Start of Given information

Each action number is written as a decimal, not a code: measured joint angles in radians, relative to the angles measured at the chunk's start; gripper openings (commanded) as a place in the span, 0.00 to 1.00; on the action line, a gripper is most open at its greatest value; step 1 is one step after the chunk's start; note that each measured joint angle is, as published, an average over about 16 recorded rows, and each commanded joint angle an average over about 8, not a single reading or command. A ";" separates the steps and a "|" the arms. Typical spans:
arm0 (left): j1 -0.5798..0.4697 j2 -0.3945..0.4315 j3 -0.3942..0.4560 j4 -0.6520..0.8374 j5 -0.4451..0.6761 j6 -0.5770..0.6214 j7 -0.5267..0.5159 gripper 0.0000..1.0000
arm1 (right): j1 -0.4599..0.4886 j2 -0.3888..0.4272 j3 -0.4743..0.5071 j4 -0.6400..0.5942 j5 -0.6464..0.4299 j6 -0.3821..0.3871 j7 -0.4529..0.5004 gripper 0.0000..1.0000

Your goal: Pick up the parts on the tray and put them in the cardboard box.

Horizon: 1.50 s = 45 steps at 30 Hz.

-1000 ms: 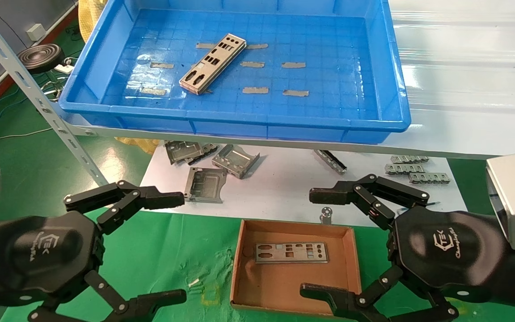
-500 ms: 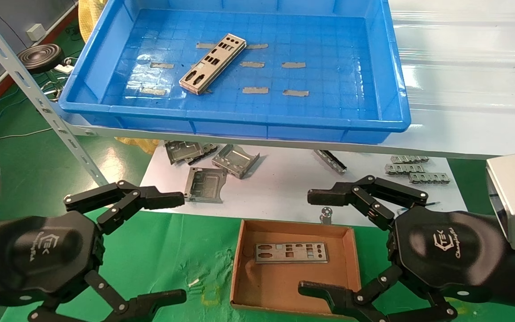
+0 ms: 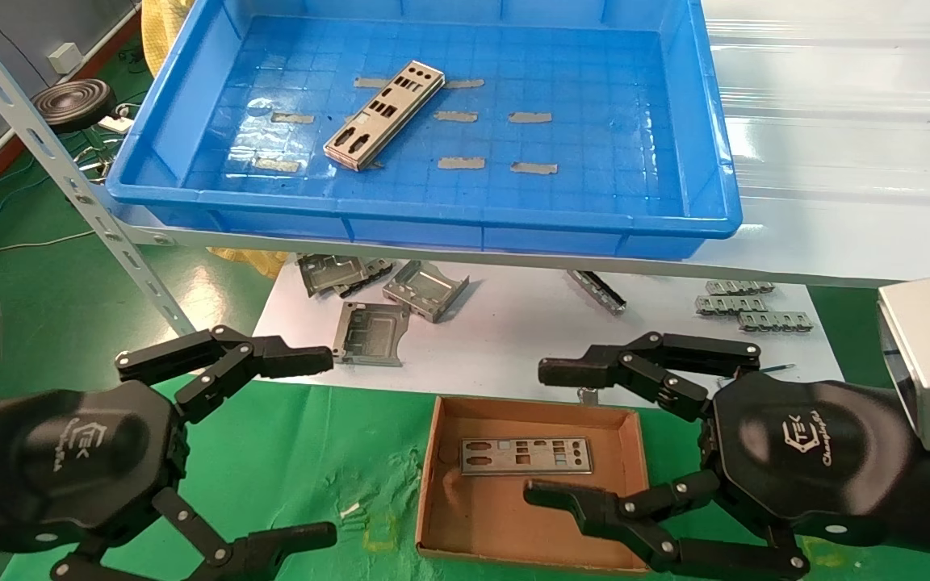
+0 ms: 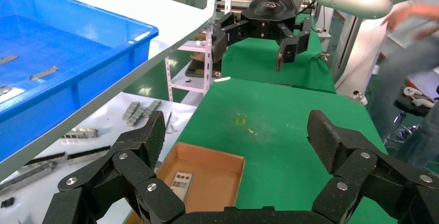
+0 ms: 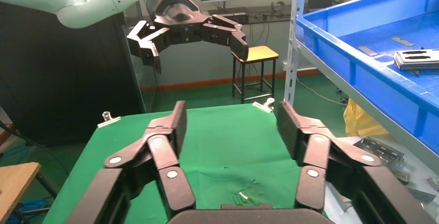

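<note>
Hovering over the green cloth, my left gripper holds nothing, fingers spread wide. Up on the shelf, one punched silver-grey metal plate lies slantwise in the big bright-blue plastic tray. Another plate lies flat in the shallow brown cardboard box, where my right gripper hangs above it, fingers parted and empty.

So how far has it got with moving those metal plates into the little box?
One plate already lies flat in the cardboard box. Nothing is in hand: the right tool hangs open over the box, and the left tool hangs open above the green cloth beside it. One plate is left, lying at a slant in the blue tray on the shelf, so it looks about halfway.
</note>
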 measured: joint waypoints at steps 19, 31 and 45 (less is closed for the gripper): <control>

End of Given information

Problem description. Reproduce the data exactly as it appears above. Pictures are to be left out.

Finished exercise.
Each action number is written as a decimal, not a code: measured joint angles in radians, relative to the angles measured at the chunk's start; gripper openings (commanded) as a place in the span, 0.00 to 1.00; on the action line, a gripper is most open at its greatest value; step 1 is one step after the chunk's start; note that each measured joint angle is, as published, an average over about 16 recorded rows, and each commanded joint angle an average over about 8, not a single reading or command. A ";" separates the steps and a "|" the arms. Typical spans:
arm0 (left): j1 -0.5798..0.4697 j2 -0.3945..0.4315 j3 -0.3942..0.4560 j4 -0.6520..0.8374 j5 -0.4451..0.6761 j6 -0.5770..0.6214 j7 -0.5267..0.5159 gripper 0.0000..1.0000
arm1 (right): j1 -0.4599..0.4886 j2 -0.3888..0.4272 j3 -0.4743..0.5071 j4 -0.6400..0.5942 j5 -0.6464..0.4299 j6 -0.3821..0.3871 j7 -0.4529..0.5004 gripper 0.0000..1.0000

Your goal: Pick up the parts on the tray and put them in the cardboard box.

Horizon: 1.50 s = 45 steps at 30 Hz.

-1000 ms: 
-500 ms: 
+0 ms: 
+0 ms: 
+0 ms: 

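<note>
Hovering over the green cloth, my left gripper holds nothing, fingers spread wide. Up on the shelf, one punched silver-grey metal plate lies slantwise in the big bright-blue plastic tray. Another plate lies flat in the shallow brown cardboard box, where my right gripper hangs above it, fingers parted and empty.

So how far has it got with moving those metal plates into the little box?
One plate already lies flat in the cardboard box. Nothing is in hand: the right tool hangs open over the box, and the left tool hangs open above the green cloth beside it. One plate is left, lying at a slant in the blue tray on the shelf, so it looks about halfway.
</note>
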 measured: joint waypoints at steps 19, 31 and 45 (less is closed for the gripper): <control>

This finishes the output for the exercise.